Below, $Root is the placement of the icu directory in your file system, like "drive:\...\icu4j" in your environment. "drive:\..." stands for any drive and any directory on that drive that you chose to install icu4j into.

The following files describe the code drop:

readme.html
(this file)
A description of ICU4J (International Components for Unicode for Java)
license.html The X license, used by ICU4J
build.bat A convenience bat file for building ICU4J with Ant on Windows
build.sh A convenience sh file for building ICU4J with Ant on Unix
build.xml Ant build file.

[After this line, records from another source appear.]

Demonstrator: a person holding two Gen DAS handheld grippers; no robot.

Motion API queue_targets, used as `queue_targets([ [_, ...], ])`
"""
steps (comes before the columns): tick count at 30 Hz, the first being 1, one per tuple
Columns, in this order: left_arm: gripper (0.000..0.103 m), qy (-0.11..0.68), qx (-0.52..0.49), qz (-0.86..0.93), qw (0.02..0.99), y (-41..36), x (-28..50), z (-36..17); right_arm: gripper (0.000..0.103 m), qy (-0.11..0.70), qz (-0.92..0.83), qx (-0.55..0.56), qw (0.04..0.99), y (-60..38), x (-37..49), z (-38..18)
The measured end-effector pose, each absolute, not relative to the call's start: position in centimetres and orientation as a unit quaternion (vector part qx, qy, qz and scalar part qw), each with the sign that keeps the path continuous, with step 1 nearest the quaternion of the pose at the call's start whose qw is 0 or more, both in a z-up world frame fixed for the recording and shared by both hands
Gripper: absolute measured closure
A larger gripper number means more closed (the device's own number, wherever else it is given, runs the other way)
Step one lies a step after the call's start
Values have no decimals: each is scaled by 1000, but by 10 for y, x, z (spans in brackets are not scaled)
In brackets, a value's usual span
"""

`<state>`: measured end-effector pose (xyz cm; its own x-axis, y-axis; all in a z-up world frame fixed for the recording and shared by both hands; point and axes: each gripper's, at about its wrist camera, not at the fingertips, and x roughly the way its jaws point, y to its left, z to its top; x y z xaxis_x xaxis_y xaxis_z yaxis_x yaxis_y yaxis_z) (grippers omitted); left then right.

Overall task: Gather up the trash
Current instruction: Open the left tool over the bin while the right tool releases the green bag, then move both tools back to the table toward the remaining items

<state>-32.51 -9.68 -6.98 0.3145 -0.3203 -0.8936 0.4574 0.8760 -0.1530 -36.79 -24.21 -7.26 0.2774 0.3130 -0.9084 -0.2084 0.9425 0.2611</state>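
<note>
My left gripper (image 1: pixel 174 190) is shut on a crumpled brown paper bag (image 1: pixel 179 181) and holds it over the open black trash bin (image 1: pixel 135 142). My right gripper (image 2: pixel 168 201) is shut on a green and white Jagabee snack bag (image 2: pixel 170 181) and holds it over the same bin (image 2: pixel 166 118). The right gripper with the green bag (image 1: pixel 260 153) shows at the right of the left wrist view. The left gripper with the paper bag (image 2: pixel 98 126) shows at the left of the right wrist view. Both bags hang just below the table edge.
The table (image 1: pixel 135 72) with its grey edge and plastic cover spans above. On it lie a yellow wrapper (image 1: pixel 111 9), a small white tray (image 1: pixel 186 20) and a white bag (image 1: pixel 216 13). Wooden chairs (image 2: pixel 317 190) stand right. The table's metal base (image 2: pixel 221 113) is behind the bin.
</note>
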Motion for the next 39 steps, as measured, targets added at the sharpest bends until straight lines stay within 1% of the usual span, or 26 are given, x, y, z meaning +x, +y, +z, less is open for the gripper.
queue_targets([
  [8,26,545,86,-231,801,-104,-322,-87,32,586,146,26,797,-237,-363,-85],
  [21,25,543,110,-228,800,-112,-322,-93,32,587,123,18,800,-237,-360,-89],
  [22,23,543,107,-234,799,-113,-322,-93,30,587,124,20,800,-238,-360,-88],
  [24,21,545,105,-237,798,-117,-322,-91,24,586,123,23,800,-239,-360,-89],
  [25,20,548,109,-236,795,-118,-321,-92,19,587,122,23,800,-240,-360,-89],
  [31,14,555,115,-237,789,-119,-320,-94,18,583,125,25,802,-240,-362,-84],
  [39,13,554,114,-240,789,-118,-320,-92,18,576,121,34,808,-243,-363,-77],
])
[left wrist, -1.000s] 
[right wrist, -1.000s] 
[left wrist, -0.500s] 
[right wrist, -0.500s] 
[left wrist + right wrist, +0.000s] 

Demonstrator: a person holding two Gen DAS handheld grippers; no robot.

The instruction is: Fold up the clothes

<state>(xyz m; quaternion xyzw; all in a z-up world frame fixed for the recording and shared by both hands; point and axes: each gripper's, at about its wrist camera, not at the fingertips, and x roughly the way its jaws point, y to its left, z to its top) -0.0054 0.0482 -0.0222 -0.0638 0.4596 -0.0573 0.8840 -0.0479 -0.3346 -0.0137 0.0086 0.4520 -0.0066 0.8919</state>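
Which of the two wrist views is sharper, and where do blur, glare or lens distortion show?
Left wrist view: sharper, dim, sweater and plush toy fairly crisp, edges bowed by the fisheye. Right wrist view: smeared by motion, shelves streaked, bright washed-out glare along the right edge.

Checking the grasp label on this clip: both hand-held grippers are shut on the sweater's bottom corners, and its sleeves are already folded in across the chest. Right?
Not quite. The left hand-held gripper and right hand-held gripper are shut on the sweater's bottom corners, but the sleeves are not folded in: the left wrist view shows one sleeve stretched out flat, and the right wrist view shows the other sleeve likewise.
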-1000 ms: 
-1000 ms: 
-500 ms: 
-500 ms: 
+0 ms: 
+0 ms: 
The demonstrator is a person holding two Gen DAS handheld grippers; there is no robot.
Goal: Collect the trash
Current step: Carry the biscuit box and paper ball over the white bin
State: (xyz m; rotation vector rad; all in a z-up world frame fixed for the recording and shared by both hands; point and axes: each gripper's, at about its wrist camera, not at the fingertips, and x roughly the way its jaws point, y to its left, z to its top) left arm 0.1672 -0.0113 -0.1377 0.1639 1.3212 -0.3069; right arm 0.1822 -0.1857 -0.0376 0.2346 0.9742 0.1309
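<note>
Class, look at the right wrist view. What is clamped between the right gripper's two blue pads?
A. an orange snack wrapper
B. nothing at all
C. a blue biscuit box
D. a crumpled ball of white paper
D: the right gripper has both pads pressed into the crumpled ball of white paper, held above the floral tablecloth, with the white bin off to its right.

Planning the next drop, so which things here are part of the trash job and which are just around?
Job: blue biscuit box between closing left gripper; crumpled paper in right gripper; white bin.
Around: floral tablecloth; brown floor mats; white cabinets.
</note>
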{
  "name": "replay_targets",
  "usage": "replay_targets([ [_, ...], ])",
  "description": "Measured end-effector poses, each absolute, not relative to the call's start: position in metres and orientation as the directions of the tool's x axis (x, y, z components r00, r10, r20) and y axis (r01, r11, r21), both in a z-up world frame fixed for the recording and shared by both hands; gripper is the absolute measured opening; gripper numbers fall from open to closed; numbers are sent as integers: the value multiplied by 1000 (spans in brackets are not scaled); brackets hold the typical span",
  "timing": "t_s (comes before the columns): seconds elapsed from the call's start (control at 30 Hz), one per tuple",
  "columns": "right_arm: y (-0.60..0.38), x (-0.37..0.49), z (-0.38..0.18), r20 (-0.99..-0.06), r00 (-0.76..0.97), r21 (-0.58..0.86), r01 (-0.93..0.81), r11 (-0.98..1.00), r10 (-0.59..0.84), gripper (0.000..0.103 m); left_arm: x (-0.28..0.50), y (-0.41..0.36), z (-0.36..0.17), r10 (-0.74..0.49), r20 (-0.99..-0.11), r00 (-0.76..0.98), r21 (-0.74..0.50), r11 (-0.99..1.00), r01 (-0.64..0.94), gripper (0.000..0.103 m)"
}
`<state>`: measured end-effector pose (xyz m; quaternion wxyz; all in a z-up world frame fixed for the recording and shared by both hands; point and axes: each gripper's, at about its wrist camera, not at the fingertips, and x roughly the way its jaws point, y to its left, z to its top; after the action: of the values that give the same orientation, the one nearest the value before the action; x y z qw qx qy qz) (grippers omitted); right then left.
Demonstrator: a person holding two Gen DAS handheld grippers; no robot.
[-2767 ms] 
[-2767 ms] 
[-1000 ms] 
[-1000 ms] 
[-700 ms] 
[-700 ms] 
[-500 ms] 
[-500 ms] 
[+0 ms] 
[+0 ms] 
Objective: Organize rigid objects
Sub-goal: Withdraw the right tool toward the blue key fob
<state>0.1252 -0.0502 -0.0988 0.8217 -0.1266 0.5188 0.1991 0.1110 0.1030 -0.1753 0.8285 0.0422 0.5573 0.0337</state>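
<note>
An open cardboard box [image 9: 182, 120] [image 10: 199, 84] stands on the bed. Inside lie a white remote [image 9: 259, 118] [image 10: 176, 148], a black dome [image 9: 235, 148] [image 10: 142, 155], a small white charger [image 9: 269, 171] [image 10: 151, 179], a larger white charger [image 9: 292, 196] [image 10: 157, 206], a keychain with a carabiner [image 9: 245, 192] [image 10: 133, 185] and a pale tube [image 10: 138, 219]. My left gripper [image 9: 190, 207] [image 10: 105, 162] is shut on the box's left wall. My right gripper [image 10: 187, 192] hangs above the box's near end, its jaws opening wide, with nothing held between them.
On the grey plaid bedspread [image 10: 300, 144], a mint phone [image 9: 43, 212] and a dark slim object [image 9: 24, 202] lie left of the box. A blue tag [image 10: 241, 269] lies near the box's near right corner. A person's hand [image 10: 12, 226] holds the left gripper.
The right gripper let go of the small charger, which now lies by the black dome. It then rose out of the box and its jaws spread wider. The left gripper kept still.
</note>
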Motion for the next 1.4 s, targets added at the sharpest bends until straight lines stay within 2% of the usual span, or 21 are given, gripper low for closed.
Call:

See How to Install and Build for more information
buildall.bat A bat file for building ICU4J with Javac (not recommended)

The source directories mirror the package structure of the code.  They contain source code and data files:

$Root/richeditDist/ Documentation and stubs used to build the RichEdit demo jar file in package com.ibm.richtext.demo.
$Root/src/data/ Various data files used to generate ICU4J classes.  Most of the files contain Unicode information that is available from http://www.unicode.org. Used only by tools and tests in package com.ibm.tools and com.ibm.test.
$Root/src/com/ibm/data Data files used by the BreakIterator tests and demos in package com.ibm.demo.rbbi and com.ibm.test.rbbi.
$Root/src/com/ibm/demo Demonstration applications and applets for calendar, holidays, rule-based breakiterators, rule-based number formatters, and transliterators. This package is gradually being deprecated, the contents will be shifted to com.ibm.icu.demo.
$Root/src/com/ibm/icu/demo New location of demonstration applications and applets. The classes in com.ibm.demo will eventually be moved here.
$Root/src/com/ibm/icu/internal Contains the class com.ibm.icu.UInfo which is used in the normalization builder, com.ibm.tools.normalizer.NormalizerBuilder.
$Root/src/com/ibm/icu/test New folder for tests. The classes in package com.ibm.test will eventually be shifted here.
$Root/src/com/ibm/icu/math Mathematic manipulation.
$Root/src/com/ibm/icu/richtext Styled text editing package. This includes demos, tests, and GUIs for editing and displaying styled text. The richtext package provides a scrollable display, typing, arrow-key support, tabs, alignment and justification, word- and sentence-selection (by double-clicking and triple-clicking, respectively), text styles, clipboard operations (cut, copy and paste) and a log of changes for undo-redo. Richtext uses Java's TextLayout and complex text support (provided to Sun by the ICU4J team).
$Root/src/com/ibm/test Tests for various ICU4J components.  For information about running the tests, see $Root/src/com/ibm/test/TestAll.java. The package will gradually be deprecated, and the classes moved to com.ibm.icu.test.
$Root/src/com/ibm/text Main package, containing the following components:
  • Arabic shaping
  • Break iteration
  • Date formatting
  • Number formatting
  • Transliteration
  • Normalization
  • String manipulation
  • String search
  • Unicode compression
  • Unicode character properties
  • Unicode sets
$Root/src/com/ibm/textlayout Text layout, used by the styled text editing package.
$Root/src/com/ibm/tools Various tools used to generate ICU4J classes and data for the following modules:
  • Unicode compression
  • Normalization
  • Rule-based iterators
  • Transliteration
$Root/src/com/ibm/util Calendars, time zones and other utility classes

Building ICU4J creates and populates the following directories:

$Root/classes contains all class files
$Root/doc contains JavaDoc for all packages

Data organization:

Data is stored in various locations in ICU4J:

Where to get Documentation

The complete API documentation is available on the ICU4J web site:

How to Install and Build

To install ICU4J, simply place the prebuilt jar file icu4j.jar on your Java CLASSPATH.  No other files are needed.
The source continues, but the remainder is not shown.